There's So Much at Stake With TikTok on the Clock

The U.S. Senate will decide its fate

The U.S. Senate could soon decide TikTok's fate following last week's vote in the House of Representatives that would effectively ban the app from operating on these shores.

On one side, some lawmakers argue that TikTok's Chinese ownership poses a national security risk. Others say such concerns are trumped by the need to foster free speech and support content creators who make their living (or run side hustles) via the app.

There's a lot at stake. In fact, banning the app could trigger a domino effect of epic proportions.

TikTok is valued at $50 billion, hit 1.92 billion users in 2023 and is expected to reach 2 billion by the end of this year. The app that "inspires creativity and sparks joy" serves as a platform for over 150 million Americans to grow their business and contributed $24 billion to the U.S. economy in 2023.

Notably, the venue has served as a platform for music discovery. According to a 2021 study, 75 percent of users said they discovered new artists through TikTok. Also, 63 percent of users heard new music for the first time on the app. In 2023, it partnered with Billboard to launch the weekly TikTok Billboard Top 50.

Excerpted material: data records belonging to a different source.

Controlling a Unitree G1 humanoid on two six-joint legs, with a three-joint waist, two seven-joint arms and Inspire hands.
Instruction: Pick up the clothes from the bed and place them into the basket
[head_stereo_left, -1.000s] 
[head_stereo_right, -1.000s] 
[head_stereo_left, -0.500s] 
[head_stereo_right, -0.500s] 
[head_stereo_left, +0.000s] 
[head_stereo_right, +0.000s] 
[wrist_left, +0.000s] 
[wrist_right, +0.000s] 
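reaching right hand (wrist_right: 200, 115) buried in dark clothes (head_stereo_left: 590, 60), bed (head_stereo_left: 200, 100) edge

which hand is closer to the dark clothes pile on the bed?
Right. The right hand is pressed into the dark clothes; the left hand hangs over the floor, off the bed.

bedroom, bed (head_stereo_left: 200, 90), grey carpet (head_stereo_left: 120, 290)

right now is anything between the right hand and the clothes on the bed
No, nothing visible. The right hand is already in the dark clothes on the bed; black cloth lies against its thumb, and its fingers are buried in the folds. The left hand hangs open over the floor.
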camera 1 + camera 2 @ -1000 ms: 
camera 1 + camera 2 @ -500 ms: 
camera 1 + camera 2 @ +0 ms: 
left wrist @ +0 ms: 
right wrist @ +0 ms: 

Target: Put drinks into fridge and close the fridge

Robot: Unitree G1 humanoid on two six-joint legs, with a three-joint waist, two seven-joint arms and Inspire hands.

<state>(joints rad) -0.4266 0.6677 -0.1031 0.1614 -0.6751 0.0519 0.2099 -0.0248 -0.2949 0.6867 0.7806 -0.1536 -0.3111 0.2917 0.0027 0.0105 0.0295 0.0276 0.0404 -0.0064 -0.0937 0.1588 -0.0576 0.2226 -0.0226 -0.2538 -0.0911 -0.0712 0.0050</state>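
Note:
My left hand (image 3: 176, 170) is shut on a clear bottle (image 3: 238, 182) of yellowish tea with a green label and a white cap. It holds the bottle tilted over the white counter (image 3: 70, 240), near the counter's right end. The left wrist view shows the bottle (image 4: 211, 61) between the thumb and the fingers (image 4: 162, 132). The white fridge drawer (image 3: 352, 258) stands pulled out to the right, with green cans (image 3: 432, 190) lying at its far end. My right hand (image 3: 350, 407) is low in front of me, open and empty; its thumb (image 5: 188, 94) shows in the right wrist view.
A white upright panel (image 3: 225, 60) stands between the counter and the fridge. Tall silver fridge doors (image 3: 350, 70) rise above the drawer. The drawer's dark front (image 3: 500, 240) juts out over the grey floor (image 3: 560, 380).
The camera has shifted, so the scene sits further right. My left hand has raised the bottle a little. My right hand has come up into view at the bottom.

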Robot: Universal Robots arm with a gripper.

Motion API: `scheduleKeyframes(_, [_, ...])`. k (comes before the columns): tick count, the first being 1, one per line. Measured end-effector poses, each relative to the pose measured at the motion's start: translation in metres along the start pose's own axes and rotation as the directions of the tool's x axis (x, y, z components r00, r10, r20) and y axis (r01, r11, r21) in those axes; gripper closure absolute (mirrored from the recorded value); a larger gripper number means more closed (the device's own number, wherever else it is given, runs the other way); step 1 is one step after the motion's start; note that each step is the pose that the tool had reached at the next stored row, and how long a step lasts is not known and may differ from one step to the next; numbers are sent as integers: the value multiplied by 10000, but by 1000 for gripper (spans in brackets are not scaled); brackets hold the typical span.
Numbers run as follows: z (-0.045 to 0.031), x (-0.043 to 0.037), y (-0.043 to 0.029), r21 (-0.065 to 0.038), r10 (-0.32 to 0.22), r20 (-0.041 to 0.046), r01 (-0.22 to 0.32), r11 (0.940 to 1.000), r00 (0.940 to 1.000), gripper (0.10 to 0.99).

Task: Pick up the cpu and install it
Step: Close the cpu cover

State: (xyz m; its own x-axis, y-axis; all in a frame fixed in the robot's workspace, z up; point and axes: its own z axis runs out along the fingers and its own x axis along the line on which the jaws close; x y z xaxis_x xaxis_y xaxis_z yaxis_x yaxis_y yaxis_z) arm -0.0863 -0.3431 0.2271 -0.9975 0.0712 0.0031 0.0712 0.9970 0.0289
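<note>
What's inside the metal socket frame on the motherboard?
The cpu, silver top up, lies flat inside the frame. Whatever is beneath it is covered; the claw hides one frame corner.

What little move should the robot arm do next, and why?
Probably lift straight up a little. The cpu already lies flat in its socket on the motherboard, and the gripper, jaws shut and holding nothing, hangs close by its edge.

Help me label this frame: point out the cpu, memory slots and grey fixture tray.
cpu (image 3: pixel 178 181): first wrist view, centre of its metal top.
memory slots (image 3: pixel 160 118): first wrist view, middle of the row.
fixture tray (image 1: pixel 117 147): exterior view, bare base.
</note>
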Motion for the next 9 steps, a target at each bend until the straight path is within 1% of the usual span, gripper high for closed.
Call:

TikTok provided a much-needed distraction during the height of the Covid-19 pandemic, with over 100 million users engaged through lockdowns. And while the app didn't invent the "internet challenge," it made them a phenomenon.

These challenges, both wholesome and horrible, plus the duet feature, brought people together. And while the "Blinding Lights" dance challenge will make your day (courtesy of The McFarlands), others, including "Blackout,” "Milk Crate" and "NyQuil Chicken," made headlines for all the wrong reasons.

It's hard to believe we've all been chasing the elusive, ever-changing social media algorithm since Facebook rolled out its News Feed in 2006, yet TikTok is credited with bringing the "For You" page to the masses. Twitter/X added “For You” as a toggle with “Following” just last year.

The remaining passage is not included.